2

I'm using Regex and TextPad to clean up and prep sql scripts. I want to replace with comma or add comma:

  • 1 or more spaces at the end of each line
  • at end of each line or the last line (i.e. "end of file")

After spending a few hours researching and iterating I came up with the following which is close to the desired result I want but not perfect. How do I edit this to get the below desired result?

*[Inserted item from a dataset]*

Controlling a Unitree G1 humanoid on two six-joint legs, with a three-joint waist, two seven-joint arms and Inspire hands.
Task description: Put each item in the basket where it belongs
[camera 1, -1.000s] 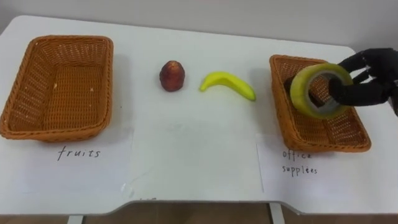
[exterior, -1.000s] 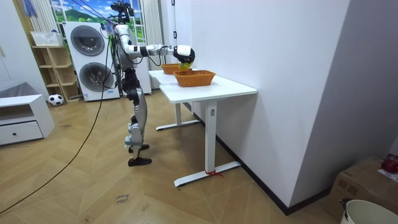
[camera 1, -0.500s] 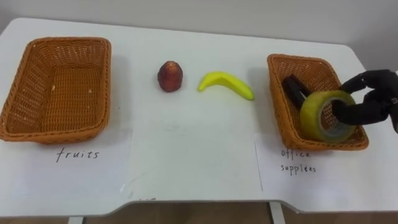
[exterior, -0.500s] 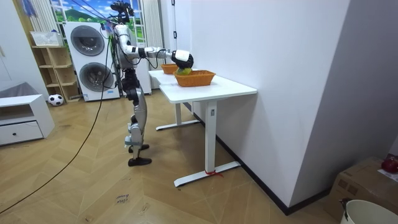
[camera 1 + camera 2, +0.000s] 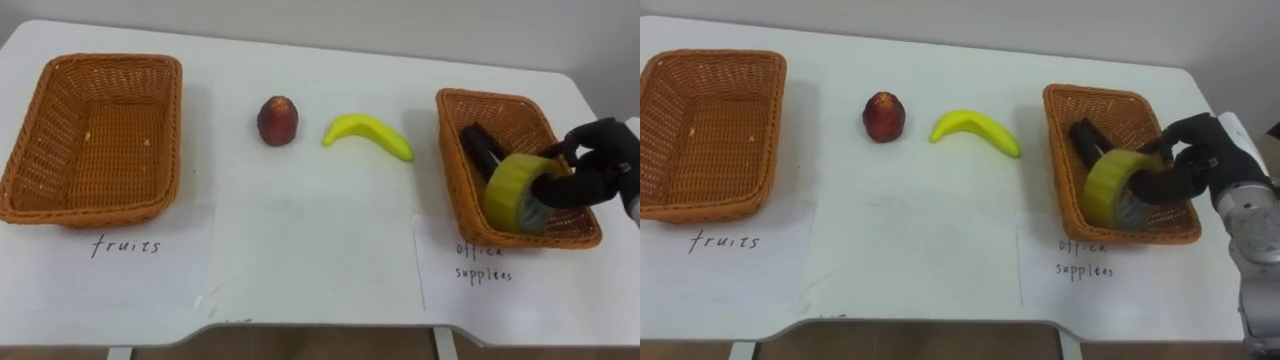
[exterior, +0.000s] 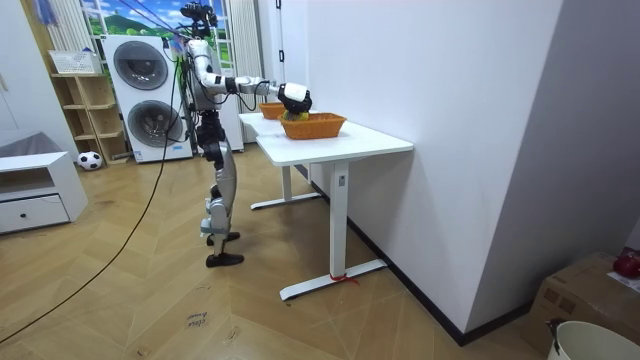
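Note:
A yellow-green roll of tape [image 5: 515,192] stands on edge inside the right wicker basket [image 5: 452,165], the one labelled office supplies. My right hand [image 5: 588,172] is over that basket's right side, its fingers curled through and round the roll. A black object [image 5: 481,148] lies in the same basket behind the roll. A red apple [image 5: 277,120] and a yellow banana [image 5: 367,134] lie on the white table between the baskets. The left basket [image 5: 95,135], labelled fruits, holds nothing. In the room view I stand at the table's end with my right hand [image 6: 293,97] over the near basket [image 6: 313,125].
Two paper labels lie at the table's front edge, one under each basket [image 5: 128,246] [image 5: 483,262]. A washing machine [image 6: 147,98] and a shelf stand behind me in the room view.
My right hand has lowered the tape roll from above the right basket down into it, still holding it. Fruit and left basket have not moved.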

Find what: ' +$|(\n)|$(?![\r\n])'

Replace with: '\1\2,'

I have data that looks like

       dog  *(2 spaces)*
        cat    *(4 spaces)*
        bird*(no space)*
       rodent *(1 space)*
      fish*(no space)*

I want the result to be

    dog,
    cat,
    bird,
    rodent,
    fish,

My result is

        dog,
         cat,
         bird
    ,     rodent,
         fish,
bobble bubble
  • 16,888
  • 3
  • 27
  • 46
daniellopez46
  • 594
  • 3
  • 7
  • 17

2 Answers2

3

In textpad or notepad++ \s*$ will work but it's worth to mention that if using this in another environment it can lead to undesired matches (regex101) and add an extra comma if there are spaces at the end of the line. The reason is that for example in cat it will match the spaces after cat (first match) plus a zero-length match at end of the line (second match).

Another potential issue of \s*$ can be read here: The RegEx that killed StackOverflow (blog)

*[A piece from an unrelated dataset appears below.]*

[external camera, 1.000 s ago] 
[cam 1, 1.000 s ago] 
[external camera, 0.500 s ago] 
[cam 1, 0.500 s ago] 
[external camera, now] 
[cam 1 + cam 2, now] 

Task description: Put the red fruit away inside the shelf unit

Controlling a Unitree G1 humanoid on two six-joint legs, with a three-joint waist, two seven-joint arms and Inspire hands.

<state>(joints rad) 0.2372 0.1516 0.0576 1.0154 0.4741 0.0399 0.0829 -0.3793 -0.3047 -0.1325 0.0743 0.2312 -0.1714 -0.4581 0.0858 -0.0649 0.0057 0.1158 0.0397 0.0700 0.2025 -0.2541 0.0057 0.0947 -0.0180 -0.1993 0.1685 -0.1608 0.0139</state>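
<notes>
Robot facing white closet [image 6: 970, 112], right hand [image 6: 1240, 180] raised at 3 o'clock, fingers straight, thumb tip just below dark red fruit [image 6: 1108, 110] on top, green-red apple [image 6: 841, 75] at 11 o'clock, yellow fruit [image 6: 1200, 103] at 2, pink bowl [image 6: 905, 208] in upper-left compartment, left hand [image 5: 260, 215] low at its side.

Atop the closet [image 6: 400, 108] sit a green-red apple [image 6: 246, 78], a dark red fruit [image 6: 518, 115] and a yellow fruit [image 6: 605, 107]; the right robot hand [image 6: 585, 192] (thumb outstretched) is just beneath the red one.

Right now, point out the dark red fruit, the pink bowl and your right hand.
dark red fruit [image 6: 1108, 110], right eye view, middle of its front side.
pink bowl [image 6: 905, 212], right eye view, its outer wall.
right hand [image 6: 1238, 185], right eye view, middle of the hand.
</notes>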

If there are many spaces inside the text it can lead to a lot of backtracking (regex101 demo). This demo input needs about 7k steps just to remove some spaces at the end. A workaround to reduce steps can be to consume and capture the part up to the last non-white-space (if there is one).

^(.*\S)?\s*$

Replace with $1, (regex101 demo) what's captured by the first group which is set to optional for even matching only whitespace. This would get it down to a bit more than 100 steps.

bobble bubble
  • 16,888
  • 3
  • 27
  • 46
2

I think you're overcomplicating it. Just match any number of spaces at the end of the line, and replace with comma.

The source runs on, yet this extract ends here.